I first sang with Oxford Bach Soloists in 2016, in a concert that was part of the Oxford Lieder Festival. Since then I’ve been lucky enough to be the soprano soloist in the Christmas Oratorio, Handel’s Dixit Dominus, and a programme entitled ‘Bach’s Virtuosi’.
Christmas Oratorio with the Oxford Bach Soloists (December 2017)
What other musical ensembles are you involved with?
I have had the opportunity to sing with many excellent ensembles over the years, including The Sixteen, The King’s Consort, The Monteverdi Choir and The Dunedin Consort. Over the last 13 years I have spent more time singing with small a cappella consorts, including The Tallis Scholars and The Cardinall’s Musick, and more recently The Marian Consort and Ensemble Plus Ultra.
Tell us some of the highlights of your career to date.
Gosh, it’s hard to narrow it down: performing Bach’s Matthew Passion with the Dunedin Consort in the Georgenkirche, Eisenach (where Bach was baptised) was very moving and special. Buxtehude’s Membra Jesu Nostri in the Wigmore Hall with Harry Bicket and the English Concert was also a wonderful experience. While it’s not part of my singing career, one of my all-time musical highlights is playing in the National Youth Orchestra’s performance of Mahler’s Third Symphony at the BBC Proms in 1995. It was an extraordinary feeling being part of that orchestra, and that performance particularly, conducted by Mark Elder, transported us all to a different place.
What makes Bach’s Hunting Cantata stand out from his other cantatas?
Bach’s Hunting Cantata was written as a birthday gift to his employer, Duke Christian of Saxe-Weissenfels. I’ve not sung the Hunting Cantata before, so it will be great to perform it for the first time. It’s unusual for the soprano soloist to imitate a hunting horn, so I shall be looking forward to that! It’s all part of the fun of it being a secular cantata!
Oxford Bach Soloists with Ben Davies, James Gilchrist, Tom Hammond-Davies, Alexander Chance, and Cecilia Osmond
Finally, what do you see as the value of the OBS?
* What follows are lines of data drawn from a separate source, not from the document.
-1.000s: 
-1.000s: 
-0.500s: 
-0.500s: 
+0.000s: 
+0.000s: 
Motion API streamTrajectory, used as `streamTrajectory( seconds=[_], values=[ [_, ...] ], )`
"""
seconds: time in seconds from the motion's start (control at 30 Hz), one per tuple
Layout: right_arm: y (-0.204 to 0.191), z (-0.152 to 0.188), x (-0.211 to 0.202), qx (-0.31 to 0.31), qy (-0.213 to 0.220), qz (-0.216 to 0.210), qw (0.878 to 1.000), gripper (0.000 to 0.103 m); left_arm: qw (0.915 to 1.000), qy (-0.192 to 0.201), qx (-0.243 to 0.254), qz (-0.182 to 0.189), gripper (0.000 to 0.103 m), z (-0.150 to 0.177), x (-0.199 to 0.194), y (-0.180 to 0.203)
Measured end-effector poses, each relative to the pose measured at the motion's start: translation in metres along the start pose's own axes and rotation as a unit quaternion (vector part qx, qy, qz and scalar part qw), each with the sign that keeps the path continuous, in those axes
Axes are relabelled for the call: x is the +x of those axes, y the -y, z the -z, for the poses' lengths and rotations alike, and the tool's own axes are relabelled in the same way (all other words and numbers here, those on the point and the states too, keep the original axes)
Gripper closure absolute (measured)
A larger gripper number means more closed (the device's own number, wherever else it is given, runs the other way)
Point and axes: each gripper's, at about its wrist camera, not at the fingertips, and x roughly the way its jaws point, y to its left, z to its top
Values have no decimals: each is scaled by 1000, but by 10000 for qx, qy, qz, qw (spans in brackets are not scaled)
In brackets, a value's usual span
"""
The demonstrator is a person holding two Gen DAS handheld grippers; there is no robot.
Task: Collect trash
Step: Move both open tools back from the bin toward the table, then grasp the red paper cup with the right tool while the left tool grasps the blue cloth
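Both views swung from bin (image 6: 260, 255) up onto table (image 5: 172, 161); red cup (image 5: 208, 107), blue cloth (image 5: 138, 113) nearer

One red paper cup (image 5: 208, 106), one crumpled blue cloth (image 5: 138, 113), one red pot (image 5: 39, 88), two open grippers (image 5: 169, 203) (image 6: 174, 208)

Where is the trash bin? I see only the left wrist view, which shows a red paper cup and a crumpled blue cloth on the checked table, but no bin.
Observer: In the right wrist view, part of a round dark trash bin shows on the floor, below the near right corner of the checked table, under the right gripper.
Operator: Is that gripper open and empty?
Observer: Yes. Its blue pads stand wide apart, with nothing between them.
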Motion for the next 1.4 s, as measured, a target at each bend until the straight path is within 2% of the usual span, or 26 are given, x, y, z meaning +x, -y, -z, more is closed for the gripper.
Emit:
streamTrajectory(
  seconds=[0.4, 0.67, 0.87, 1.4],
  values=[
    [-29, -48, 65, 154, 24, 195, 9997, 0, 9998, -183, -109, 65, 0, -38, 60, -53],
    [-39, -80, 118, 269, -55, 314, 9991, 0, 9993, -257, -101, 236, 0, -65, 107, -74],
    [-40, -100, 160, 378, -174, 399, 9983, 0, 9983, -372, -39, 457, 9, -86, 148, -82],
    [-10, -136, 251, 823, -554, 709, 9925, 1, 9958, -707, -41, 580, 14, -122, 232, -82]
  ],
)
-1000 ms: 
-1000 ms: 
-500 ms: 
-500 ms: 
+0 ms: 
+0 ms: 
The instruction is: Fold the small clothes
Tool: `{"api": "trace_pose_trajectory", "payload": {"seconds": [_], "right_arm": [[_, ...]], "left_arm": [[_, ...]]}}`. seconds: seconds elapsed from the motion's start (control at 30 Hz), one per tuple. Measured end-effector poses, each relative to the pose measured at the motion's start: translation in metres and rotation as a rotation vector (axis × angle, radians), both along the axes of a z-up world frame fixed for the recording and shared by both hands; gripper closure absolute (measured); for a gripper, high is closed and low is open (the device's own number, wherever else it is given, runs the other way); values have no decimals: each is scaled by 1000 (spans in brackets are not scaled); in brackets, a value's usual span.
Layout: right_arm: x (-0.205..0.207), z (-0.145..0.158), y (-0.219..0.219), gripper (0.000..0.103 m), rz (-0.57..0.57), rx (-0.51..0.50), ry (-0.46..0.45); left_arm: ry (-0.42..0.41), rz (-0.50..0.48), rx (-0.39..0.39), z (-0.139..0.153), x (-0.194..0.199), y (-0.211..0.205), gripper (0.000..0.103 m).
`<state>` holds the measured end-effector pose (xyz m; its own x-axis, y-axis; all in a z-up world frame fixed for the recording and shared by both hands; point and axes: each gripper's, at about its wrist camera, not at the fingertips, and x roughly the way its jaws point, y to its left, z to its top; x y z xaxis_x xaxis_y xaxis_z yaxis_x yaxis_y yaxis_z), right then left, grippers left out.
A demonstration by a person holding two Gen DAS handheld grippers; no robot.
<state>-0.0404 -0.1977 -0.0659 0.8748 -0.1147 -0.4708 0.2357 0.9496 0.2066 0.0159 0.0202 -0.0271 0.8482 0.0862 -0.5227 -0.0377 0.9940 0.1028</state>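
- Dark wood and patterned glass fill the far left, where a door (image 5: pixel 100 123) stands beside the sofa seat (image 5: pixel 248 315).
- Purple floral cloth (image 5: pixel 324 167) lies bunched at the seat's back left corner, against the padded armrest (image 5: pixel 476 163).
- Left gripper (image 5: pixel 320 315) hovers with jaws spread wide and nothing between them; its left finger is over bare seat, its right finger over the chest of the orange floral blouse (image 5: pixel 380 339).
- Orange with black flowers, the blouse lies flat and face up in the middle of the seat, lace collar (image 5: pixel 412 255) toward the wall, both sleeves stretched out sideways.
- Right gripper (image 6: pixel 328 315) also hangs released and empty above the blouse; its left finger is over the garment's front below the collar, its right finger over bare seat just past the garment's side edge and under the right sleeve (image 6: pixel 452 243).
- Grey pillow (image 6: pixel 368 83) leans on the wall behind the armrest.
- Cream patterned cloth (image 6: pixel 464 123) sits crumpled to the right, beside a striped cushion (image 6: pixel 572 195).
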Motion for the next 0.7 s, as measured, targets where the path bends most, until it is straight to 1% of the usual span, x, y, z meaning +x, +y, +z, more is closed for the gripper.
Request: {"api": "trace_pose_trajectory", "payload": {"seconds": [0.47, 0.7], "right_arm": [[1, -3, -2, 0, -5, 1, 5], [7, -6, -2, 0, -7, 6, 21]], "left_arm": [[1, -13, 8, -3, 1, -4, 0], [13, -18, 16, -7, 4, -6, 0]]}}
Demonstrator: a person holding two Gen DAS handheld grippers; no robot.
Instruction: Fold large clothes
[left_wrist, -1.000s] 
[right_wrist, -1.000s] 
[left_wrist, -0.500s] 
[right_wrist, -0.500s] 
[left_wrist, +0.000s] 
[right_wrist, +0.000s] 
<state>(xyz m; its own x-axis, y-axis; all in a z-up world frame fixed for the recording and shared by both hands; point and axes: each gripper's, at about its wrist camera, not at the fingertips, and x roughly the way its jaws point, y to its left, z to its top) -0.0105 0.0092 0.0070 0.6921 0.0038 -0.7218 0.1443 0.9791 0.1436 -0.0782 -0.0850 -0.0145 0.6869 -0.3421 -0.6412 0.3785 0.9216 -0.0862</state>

It’s really important that Oxford have local ensembles such as the Oxford Bach Soloists. There are so many excellent professional musicians living in this area, and there is a very happy atmosphere when we get to perform together on home ground. Oxford Bach Soloists are also ideally placed to foster and nurture the talent of some of the many gifted young musicians studying in the city. It’s a winning combination when fresh new talent joins forces with experienced professionals!